LGBTQ+: Challenges for OT
Despite the current support and the identified potential for furthering OTs role with the LGBTQ+ population, there are challenges present that impact the feasibility of providing services.
Education & Resources
Most healthcare providers receive no or very limited education pertaining to trans-health (American Psychological Association Task Force on Gender Identity and Gender Variance, 2008; Sanchez et al., 2006) and OT providers are no exception (Beagan et al., 2013). There is very little mention of LGBTQ+ client-based interventions within OT education, and even less on how OT can aid in trans-health (Beagan et al., 2013). This means that practitioners entering the field may often feel ill-prepared to address LGBTQ+ issues. Practitioners are required to seek out their own opportunities to develop and expand their knowledge in this practice area, but resources are scarcely available making it additionally challenging.
OT practitioners' access to individuals who identify as LGBTQ+ is mostly by happenstance which is dependent upon the individual entering a traditional setting such as a hospital or outpatient clinic and on the individual disclosing their association with the LGBTQ+ community. Serving this population can be done sporadically throughout these types of encounters; however, it can be difficult for OTs to make significant progress in assisting this population as a whole.
An OT hoping to make large gains in defining and implementing OT's role with this population will likely require initiatives to become involved in community centers that specifically serve LGBTQ+ individuals in need or to create outreach programs.
The needs and concerns of the LGBTQ+ community in regards to OT are still considered an emerging practice area for OTs.
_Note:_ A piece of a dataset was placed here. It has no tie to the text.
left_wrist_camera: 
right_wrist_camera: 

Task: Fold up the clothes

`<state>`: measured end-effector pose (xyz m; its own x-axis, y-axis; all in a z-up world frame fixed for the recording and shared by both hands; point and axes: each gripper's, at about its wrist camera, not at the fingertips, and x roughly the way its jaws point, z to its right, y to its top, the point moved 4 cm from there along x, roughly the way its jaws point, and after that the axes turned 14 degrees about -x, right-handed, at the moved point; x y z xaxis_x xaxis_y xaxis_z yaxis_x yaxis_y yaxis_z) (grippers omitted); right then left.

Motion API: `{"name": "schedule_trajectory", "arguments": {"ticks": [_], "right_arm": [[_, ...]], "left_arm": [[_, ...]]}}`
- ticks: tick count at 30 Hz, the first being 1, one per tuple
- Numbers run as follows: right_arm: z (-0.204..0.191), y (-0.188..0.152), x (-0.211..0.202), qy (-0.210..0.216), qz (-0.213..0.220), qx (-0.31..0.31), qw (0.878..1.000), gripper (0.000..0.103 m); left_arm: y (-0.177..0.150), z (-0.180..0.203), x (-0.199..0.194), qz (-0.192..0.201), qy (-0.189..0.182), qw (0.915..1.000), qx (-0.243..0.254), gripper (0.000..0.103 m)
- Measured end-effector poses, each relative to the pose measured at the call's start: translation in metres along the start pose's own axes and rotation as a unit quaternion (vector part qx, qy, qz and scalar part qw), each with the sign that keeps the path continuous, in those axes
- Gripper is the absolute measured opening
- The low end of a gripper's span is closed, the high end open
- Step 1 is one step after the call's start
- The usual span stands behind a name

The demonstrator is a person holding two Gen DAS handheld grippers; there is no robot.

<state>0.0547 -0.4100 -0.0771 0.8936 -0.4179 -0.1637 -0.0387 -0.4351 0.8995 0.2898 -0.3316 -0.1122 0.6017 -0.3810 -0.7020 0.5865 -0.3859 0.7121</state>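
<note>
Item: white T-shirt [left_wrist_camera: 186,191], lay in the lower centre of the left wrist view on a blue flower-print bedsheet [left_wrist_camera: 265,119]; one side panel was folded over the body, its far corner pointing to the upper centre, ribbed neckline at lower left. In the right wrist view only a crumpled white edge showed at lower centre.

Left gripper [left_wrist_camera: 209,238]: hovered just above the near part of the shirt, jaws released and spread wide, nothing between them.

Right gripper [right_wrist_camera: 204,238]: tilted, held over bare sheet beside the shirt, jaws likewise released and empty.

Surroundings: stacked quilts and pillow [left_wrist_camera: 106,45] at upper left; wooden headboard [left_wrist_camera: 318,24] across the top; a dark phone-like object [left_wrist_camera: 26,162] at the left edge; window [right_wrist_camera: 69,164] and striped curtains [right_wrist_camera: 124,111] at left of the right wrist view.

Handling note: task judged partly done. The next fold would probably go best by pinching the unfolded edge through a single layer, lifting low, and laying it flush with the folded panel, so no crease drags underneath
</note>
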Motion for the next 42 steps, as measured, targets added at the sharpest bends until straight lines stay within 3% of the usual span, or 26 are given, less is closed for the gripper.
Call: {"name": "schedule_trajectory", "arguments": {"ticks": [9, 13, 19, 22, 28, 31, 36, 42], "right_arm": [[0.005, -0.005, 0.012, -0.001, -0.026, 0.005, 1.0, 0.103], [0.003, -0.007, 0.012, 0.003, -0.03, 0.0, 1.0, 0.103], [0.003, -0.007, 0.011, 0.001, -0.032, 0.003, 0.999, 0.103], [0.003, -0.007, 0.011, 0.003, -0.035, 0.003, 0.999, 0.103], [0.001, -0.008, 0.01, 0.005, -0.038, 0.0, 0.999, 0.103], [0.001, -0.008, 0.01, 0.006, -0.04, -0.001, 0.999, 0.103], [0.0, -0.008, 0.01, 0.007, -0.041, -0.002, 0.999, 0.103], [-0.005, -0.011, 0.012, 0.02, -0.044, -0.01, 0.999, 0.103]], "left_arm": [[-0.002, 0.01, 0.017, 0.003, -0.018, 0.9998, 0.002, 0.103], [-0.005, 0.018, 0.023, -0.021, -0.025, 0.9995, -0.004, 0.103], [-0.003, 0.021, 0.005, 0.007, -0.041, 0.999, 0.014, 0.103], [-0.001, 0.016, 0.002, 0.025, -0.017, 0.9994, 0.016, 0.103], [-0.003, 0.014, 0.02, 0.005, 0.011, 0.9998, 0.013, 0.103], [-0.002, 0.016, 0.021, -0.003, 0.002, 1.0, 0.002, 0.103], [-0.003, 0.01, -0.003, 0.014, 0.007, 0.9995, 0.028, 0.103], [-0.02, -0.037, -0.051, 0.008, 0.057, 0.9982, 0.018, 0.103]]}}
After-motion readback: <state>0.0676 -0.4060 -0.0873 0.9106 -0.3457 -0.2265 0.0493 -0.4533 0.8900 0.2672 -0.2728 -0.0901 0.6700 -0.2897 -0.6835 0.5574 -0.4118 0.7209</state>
However, OTs must continue to advocate for clients to reduce minority stress and increase opportunities for those who identify as LGBTQ+. OTs are lacking in their approach towards treatment for the LGBTQ+ population by only focusing on issues related to sexual expression and relationships (Meach, 2017). Unfortunately, there is little research on LGBTQ+ needs related to OT. Research focused on OT and transgender individuals is nonexistent despite the increased awareness that transgender identity has a significant effect on occupations (Beagan et al., 2013).
In general, OT's role in advocating for and serving the LGBTQ+ community has yet to be defined. However, there is a network for lesbian, gay, bisexual, and transgender concerns in OT on the AOTA website (AOTA, 2019letter?). The network's primary purpose is to provide support to promote LGBTQ+ representation (AOTA, 2019letter?).
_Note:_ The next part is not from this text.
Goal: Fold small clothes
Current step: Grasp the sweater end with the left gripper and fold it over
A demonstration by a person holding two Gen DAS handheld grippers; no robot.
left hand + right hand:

Openly discussing sex and intimacy is still somewhat taboo in American culture. Progress has been made with recent generational changes, but there is still significant progress to be made. Practitioners often fear to say the wrong thing that could be misinterpreted or is insensitive resulting in complaints or being reprimanded. Strong opinions influenced by religion on both the practitioner and the client side can also strongly influence the level of comfort discussing the topic.
LGBTQ+ individuals have less access to quality healthcare than the general population secondary to discrimination within the workforce and discriminatory policies within healthcare coverage (Healthy People, 2020; Kates et al., 2016; Operario et al., 2015; Shires & Jaffee, 2015). Without appropriate healthcare coverage, LGBTQ+ individuals are less likely to receive healthcare services, including OT services.
Biases & Discrimination
Just like the general public, OT practitioners carry their own biases and are capable of discrimination. As discussed on the LGBTQ+ background page, many healthcare providers struggle with strong opinions regarding LGBTQ+ lifestyles. Transphobia and concerns about a lack of knowledge regarding trans-care (Beagan et al., 2013) which has an effect on their transgendered clients. The same applies to those who sexually identify as something other than heterosexual. It's also been found that most healthcare providers do not discuss gender identity with their clients (Kitts, 2010). Although many healthcare providers aim to overcome their biases, implicit biases still exist and result in a lack of awareness. Cultural competency is critical, but not routinely taught.